Prescribing DNA Origami Barrel-Directed Subtractive Patterning of Nanoparticles for Crystalline Superstructure Assembly

Abstract

Long-range ordered lattices formed by the directed arrangement of colloidal particles hold significant promise for applications such as photonic crystals, plasmonic metamaterials, and semiconductor electronics. Harnessing regioselective interactions through DNA-mediated assembly is a promising approach to advancing colloidal assembly. Despite efforts to engineer microscale patchy particles using sequence-specific binding properties of DNA, the control of patch formation on nanoscale isotropic spherical nanoparticles remains challenging. We demonstrate a subtractive patterning strategy using barrel-shaped DNA origami (DNA barrel) to selectively block surfaces of DNA-coated gold nanospheres and create regiospecific patches. By designing binding positions and geometric parameters of DNA barrels, we can achieve controlled accessibility to nanosphere surfaces, forming patchy nanoparticles with tunable patch numbers and sizes. This strategy enables the construction of multidimensional superstructures with well-defined stereo relationships, represented by an unprecedented graphane-like bilayered superlattice.
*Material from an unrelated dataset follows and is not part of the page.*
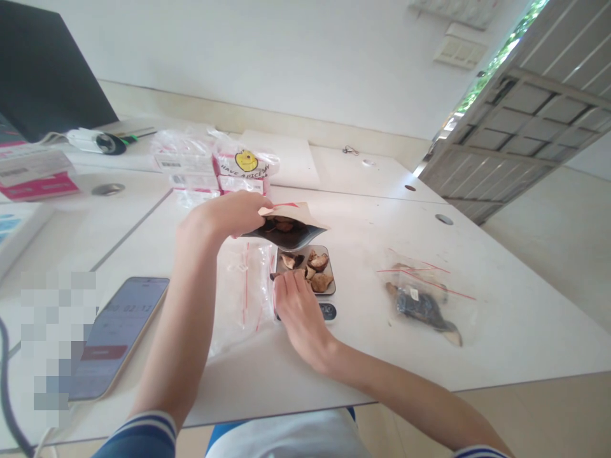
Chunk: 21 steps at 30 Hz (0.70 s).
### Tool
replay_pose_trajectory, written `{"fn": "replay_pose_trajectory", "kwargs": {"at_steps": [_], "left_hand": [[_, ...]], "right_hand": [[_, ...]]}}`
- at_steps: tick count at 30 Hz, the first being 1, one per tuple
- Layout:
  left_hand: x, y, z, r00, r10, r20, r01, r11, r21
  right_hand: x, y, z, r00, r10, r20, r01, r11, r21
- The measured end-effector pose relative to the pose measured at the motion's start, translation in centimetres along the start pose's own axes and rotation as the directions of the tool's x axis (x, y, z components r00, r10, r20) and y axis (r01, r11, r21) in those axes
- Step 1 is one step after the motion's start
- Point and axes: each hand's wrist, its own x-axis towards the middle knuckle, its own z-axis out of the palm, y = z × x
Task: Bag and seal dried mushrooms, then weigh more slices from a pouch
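Note:
A kraft paper pouch [311,216] with a dark inside is in my left hand [233,216], which grips its left edge. Its mouth gapes toward me, and brownish pieces show within. Just below it, a small digital scale [328,312] carries several dried mushrooms [321,282] on its square plate. My right hand [296,302] reaches over the plate's left front, fingers bent and closed on a dried mushroom; a dark bit of it pokes out at the left, the rest is hidden. Clear zip bags [245,286] with red seals lie flat left of the scale.
Another clear zip bag [422,305] holding dark pieces and a small packet lies at right. A phone [119,337] showing a timer lies at left. Plastic-wrapped pink and white packs [241,181] stand behind the pouch. A dark screen [48,70] rises at the back left.

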Motion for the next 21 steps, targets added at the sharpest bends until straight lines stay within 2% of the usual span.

Furthermore, we developed a geometrical model that accounts for anisotropic particle bonding and steric hindrance, elucidating the relationship between architectural outcomes and the structural parameters of DNA-barrel-directed patchy nanoparticles, and enabling reverse engineering designs of potential assembly symmetries. This approach opens new avenues for generating nanoparticle assemblies with distinct symmetries and properties.